# "The Freedom of the Will" by Jonathan Edwards



## Backwoods Presbyterian (Aug 1, 2009)

I just recently started reading this work and wow! What an intricate and philosophical masterpiece!

Has anyone else read it? What are your thoughts? 

Find it here.


----------



## mvdm (Aug 1, 2009)

I read it some time ago, and yes, it is a beautifully constructed masterpiece.


----------



## Arch2k (Aug 1, 2009)

Read it a few years back. It takes patience, and time to digest each argument. I read the edition in Edward's Works, so it had comments that were helpful as well (by whom I can't recall). Very helpful!


----------



## Sven (Aug 1, 2009)

A few years back, a friend of mine and I read that book along with Bondage of the Will by Luther, and Bondage and Liberation of the Will by Calvin. We should have added Augustine's On Grace and Free Will to the mix, but we kept it as a Free Will Trilogy. We read and discussed a chapter out of each book every time we met. Luther by far was the most entertaining. Edwards' book is one of those books that should be put in the hands of every Arminian.


----------



## cih1355 (Aug 1, 2009)

I read that book and I enjoyed it. I remember reading that everyone will always act according to their strongest desires. They are not neutral towards whatever options they have in making a choice. I also remember reading that there is a difference between natural ability and moral ability.


----------



## Backwoods Presbyterian (Aug 1, 2009)

Sven said:


> A few years back, a friend of mine and I read that book along with Bondage of the Will by Luther, and Bondage and Liberation of the Will by Calvin. We should have added Augustine's On Grace and Free Will to the mix, but we kept it as a Free Will Trilogy. We read and discussed a chapter out of each book every time we met. Luther by far was the most entertaining. Edwards' book is one of those books that should be put in the hands of every Arminian.
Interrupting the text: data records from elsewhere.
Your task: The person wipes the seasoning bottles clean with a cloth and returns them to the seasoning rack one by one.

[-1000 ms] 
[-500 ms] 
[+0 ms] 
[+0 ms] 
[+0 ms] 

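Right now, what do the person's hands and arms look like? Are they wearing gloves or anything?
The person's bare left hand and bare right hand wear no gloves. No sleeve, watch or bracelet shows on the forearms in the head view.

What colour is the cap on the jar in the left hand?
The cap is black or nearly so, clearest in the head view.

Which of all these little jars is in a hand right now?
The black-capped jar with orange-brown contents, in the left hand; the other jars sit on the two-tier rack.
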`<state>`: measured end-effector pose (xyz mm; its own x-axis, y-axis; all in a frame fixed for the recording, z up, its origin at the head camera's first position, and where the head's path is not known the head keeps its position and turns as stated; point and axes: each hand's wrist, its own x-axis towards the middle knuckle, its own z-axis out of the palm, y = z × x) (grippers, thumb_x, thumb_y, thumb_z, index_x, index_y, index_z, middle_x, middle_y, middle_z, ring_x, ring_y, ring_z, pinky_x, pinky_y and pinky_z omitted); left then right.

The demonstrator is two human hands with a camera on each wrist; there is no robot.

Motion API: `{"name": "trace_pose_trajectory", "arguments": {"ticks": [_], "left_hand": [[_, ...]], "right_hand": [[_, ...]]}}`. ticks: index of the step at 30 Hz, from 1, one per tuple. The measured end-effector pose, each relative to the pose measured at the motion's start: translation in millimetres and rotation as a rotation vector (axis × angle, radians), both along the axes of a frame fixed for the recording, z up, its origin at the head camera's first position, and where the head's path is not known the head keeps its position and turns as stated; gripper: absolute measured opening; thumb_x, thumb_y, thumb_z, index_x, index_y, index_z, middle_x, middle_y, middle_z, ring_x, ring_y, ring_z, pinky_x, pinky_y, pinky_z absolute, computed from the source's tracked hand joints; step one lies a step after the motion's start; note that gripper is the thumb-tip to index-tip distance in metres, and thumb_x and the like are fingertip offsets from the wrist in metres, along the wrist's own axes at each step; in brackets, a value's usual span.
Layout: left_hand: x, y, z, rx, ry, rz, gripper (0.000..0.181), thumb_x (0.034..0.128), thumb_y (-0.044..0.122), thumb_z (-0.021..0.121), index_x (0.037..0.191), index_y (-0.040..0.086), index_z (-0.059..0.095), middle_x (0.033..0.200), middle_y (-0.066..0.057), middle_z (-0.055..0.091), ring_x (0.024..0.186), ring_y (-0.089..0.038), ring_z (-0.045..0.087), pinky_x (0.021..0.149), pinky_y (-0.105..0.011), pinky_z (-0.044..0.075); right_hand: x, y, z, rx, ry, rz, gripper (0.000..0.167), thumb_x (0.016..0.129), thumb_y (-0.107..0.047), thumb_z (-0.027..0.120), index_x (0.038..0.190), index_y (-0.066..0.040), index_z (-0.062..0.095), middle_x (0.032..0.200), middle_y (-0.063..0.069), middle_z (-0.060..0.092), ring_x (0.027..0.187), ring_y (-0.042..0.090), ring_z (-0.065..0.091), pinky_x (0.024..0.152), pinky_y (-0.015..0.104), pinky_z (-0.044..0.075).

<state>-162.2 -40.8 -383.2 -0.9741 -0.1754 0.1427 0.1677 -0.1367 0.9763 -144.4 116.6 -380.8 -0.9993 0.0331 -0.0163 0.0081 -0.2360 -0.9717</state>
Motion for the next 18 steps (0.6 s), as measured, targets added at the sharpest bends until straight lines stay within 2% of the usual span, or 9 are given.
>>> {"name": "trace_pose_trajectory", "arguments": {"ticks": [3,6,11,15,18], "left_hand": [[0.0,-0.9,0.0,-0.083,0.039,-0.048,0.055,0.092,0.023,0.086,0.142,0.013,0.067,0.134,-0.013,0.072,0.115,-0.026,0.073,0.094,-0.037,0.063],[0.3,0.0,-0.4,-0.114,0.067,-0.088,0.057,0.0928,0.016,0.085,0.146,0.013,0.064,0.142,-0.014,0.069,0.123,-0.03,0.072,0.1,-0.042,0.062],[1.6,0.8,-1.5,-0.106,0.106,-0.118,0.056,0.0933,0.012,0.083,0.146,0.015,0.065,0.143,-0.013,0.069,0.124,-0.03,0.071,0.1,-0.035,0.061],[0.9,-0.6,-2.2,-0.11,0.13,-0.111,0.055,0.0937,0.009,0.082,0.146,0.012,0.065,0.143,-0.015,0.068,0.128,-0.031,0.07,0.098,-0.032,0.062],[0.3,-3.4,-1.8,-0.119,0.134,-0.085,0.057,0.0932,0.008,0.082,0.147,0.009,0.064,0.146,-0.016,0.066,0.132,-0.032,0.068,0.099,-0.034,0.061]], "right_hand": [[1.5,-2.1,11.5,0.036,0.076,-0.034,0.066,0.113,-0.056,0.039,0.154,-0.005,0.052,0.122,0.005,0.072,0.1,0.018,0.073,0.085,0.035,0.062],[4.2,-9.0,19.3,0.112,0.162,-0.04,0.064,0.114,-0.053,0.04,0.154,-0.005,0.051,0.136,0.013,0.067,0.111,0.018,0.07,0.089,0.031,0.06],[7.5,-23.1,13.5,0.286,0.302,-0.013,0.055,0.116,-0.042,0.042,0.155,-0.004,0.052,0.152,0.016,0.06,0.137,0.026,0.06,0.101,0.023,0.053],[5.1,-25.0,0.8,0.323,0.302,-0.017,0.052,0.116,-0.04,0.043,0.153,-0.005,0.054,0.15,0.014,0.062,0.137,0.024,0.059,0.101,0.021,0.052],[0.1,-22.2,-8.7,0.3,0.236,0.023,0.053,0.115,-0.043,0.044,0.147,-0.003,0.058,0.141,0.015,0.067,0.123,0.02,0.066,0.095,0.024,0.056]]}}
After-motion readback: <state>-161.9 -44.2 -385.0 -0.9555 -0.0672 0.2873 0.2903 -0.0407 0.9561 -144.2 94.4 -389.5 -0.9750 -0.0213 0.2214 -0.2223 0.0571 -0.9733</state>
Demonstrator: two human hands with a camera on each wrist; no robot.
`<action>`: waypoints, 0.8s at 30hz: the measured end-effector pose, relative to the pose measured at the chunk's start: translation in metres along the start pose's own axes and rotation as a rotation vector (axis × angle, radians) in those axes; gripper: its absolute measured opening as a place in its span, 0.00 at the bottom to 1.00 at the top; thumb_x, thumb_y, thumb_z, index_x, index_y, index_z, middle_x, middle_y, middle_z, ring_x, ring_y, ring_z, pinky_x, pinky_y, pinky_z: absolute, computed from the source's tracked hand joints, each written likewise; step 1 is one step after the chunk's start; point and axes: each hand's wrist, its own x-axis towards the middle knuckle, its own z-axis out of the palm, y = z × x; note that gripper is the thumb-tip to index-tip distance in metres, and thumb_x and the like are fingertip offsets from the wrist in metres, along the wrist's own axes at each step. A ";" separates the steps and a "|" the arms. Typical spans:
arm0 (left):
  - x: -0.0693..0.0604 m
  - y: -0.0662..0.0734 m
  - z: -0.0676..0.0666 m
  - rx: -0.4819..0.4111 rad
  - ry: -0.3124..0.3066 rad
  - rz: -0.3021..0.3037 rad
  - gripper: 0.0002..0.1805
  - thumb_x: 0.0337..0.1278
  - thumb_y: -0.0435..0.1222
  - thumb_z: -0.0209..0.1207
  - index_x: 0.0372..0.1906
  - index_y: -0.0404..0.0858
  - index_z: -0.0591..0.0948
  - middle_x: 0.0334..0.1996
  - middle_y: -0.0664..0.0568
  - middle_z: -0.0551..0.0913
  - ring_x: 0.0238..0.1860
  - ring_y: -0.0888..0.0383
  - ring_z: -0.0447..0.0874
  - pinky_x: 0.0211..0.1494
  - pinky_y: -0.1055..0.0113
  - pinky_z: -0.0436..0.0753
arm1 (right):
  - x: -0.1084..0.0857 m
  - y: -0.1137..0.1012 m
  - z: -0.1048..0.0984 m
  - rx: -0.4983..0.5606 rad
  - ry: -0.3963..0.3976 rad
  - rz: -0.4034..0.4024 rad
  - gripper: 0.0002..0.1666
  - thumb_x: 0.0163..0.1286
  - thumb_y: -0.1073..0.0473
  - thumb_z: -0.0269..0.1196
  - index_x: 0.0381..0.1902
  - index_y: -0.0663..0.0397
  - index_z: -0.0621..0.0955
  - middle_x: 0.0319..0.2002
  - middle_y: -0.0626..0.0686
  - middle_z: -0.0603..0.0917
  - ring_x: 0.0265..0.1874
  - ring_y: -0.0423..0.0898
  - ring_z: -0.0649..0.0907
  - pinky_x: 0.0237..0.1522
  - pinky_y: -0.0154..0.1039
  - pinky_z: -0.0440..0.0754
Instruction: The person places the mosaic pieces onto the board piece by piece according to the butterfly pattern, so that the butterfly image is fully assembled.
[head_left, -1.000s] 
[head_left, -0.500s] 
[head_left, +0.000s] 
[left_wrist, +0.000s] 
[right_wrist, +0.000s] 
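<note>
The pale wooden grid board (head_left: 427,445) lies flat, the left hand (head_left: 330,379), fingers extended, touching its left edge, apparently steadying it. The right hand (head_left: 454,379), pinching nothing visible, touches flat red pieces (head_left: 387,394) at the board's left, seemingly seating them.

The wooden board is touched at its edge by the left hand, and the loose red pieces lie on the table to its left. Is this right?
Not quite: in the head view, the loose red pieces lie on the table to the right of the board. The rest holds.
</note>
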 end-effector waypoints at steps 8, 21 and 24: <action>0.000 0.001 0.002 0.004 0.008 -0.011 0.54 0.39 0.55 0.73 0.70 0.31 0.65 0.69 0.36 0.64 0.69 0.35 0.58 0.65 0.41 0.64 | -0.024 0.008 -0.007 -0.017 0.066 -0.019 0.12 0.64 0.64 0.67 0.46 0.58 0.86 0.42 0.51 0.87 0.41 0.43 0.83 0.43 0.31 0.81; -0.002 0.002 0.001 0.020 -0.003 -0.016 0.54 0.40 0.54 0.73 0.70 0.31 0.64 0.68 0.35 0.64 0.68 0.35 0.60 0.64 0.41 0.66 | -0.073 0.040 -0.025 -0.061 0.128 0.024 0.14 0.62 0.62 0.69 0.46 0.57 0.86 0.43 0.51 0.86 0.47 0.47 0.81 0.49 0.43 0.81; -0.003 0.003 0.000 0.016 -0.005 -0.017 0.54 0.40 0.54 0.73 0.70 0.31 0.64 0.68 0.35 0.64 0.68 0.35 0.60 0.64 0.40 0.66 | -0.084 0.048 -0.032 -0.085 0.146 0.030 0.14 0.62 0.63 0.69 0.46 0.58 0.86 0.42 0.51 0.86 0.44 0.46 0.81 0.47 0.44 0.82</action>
Where can I get friends like that? 

Signed,

All alone in Arminian, West Virginia.


----------



## Sven (Aug 1, 2009)

Backwoods Presbyterian said:


> Sven said:
> 
> 
> > A few years back, a friend of mine and I read that book along with Bondage of the Will by Luther, and Bondage and Liberation of the Will by Calvin. We should have added Augustine's On Grace and Free Will to the mix, but we kept it as a Free Will Trilogy. We read and discussed a chapter out of each book every time we met. Luther by far was the most entertaining. Edwards' book is one of those books that should be put in the hands of every Arminian.
> ...



This was back when I was all alone in Arminian/Liberal Lutheran Minnesota. If I can find a friend in that country it may be that you too will find one in yours.


----------